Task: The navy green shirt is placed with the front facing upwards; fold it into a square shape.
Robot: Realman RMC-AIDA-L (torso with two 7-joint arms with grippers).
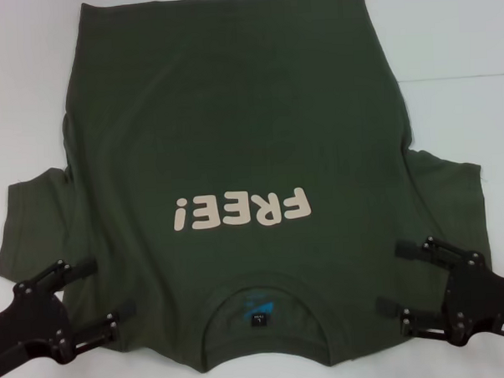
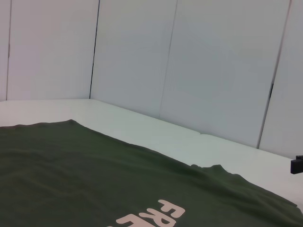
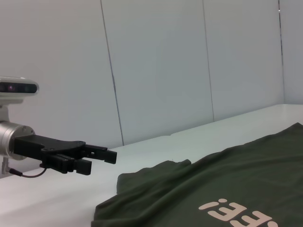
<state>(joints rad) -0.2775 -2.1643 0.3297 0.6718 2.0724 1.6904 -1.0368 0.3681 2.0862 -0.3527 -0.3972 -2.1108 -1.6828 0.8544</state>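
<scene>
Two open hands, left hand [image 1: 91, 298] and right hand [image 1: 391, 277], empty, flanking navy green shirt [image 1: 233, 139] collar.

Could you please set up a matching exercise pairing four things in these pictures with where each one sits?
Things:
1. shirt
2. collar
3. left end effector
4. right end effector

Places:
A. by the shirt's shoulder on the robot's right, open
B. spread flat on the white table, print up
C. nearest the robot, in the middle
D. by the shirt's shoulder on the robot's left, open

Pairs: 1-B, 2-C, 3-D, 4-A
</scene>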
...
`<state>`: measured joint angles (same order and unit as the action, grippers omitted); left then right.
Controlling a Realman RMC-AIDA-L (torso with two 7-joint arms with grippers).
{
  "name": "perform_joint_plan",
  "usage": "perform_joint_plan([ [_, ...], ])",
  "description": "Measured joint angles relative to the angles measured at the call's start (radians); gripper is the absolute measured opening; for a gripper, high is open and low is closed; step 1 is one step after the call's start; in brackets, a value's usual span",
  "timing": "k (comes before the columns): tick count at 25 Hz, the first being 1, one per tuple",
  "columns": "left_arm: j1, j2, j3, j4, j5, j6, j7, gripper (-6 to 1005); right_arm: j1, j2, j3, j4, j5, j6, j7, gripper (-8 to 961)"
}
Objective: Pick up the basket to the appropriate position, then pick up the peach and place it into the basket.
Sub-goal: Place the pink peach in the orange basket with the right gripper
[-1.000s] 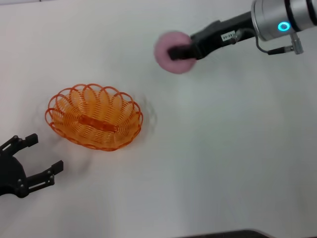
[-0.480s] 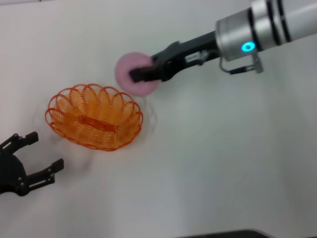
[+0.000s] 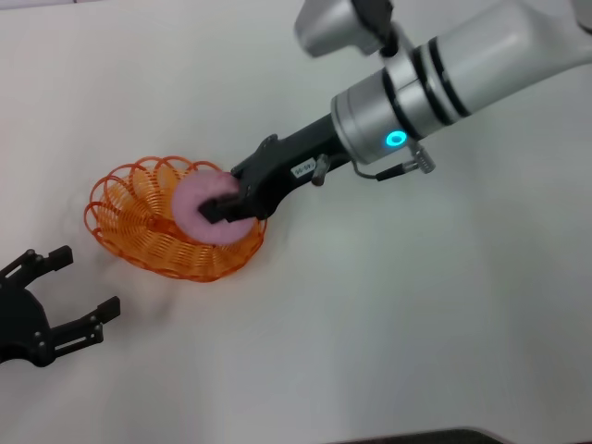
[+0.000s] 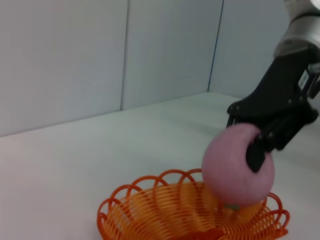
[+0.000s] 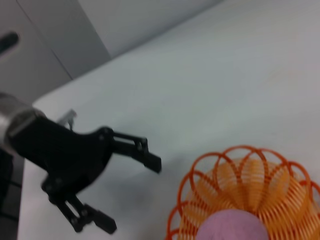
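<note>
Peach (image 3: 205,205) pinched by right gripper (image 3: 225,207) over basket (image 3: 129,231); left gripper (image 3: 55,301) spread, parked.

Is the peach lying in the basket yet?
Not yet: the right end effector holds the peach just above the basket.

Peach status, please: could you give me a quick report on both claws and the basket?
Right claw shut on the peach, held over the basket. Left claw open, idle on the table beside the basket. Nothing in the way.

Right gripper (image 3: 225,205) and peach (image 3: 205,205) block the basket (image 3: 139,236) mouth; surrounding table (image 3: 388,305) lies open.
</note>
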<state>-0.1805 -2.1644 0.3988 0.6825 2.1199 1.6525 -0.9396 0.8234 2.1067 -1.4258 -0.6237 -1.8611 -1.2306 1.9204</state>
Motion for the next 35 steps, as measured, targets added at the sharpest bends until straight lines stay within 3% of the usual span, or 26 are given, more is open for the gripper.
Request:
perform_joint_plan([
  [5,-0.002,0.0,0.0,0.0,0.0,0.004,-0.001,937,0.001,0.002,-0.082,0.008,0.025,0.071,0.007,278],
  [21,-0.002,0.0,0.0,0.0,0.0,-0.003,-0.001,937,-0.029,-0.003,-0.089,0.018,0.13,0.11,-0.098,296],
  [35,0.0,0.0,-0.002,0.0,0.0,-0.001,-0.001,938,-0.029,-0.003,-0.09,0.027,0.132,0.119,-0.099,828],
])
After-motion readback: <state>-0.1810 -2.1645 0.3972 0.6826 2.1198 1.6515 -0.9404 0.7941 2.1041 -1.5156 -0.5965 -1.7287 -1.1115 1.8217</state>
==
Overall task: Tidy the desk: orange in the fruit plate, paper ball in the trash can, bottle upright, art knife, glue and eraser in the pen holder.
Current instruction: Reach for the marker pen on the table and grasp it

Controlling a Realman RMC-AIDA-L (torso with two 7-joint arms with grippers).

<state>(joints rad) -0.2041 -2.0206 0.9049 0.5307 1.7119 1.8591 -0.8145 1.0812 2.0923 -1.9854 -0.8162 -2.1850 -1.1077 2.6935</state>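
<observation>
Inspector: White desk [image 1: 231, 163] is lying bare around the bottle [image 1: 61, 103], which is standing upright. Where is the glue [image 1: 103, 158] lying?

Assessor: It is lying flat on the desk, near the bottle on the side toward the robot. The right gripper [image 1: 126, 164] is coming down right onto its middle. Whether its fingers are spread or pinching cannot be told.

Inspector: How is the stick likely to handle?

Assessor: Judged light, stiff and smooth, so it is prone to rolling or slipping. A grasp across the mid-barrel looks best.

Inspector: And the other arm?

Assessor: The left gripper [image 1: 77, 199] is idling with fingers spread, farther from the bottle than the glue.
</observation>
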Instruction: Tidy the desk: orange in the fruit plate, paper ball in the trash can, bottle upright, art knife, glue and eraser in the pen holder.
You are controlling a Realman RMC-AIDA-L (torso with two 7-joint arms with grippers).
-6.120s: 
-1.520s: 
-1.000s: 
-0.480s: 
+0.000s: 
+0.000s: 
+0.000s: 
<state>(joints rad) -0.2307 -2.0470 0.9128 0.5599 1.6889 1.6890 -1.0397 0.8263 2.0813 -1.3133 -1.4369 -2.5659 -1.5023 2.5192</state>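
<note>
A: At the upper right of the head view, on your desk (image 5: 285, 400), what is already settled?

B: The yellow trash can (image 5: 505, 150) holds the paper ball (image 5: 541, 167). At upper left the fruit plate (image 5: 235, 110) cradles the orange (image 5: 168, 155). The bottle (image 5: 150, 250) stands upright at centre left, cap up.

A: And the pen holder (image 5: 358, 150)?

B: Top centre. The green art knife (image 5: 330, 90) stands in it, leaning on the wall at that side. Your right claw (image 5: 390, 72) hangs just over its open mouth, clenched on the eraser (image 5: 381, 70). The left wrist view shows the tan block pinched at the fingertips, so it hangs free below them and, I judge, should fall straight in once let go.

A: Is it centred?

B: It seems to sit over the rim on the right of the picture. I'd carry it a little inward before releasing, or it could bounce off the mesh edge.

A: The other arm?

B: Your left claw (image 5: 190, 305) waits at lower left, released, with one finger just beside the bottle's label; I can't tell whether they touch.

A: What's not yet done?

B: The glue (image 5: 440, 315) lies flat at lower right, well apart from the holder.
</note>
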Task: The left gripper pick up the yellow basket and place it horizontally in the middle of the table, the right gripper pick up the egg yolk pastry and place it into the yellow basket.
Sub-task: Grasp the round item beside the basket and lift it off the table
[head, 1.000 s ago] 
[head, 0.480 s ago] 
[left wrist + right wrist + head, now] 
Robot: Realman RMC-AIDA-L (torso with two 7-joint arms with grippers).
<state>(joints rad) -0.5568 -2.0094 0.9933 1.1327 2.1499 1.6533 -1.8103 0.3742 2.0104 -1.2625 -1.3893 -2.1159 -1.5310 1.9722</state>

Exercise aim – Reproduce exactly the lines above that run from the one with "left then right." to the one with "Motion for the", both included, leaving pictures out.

Response –
`<state>`: measured joint angles (same order and unit as the action, grippers omitted); left then right.
Controlling a Realman RMC-AIDA-L (torso with two 7-joint arms with grippers).
{
  "name": "perform_joint_plan",
  "usage": "perform_joint_plan([ [_, ...], ])",
  "description": "Measured joint angles relative to the angles measured at the call's start (radians); gripper is the absolute measured opening; for a gripper, high is open and low is closed; step 1 is one step after the call's start; in brackets, a value's usual span",
  "timing": "k (comes before the columns): tick count at 25 Hz, the first being 1, one per tuple",
  "columns": "left_arm: j1, j2, j3, j4, j5, j6, j7, gripper (-6 to 1005); right_arm: j1, j2, j3, j4, j5, j6, j7, gripper (-8 to 961)"
}
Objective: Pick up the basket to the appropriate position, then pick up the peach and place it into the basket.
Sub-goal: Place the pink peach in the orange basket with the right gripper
[-1.000s] 
[-0.480s] 
[+0.000s] 
[+0.000s] 
[+0.000s] 
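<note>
Peach (image 3: 205,205) pinched by right gripper (image 3: 225,207) over basket (image 3: 129,231); left gripper (image 3: 55,301) spread, parked.

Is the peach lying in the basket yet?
Not yet: the right end effector holds the peach just above the basket.

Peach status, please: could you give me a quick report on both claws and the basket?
Right claw shut on the peach, held over the basket. Left claw open, idle on the table beside the basket. Nothing in the way.

Right gripper (image 3: 225,205) and peach (image 3: 205,205) block the basket (image 3: 139,236) mouth; surrounding table (image 3: 388,305) lies open.
</note>
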<state>-0.1805 -2.1644 0.3988 0.6825 2.1199 1.6525 -0.9396 0.8234 2.1067 -1.4258 -0.6237 -1.8611 -1.2306 1.9204</state>
Motion for the next 35 steps, as measured, targets added at the sharpest bends until straight lines stay within 3% of the usual span, or 26 are given, more is open for the gripper.

No more output is given for this exercise.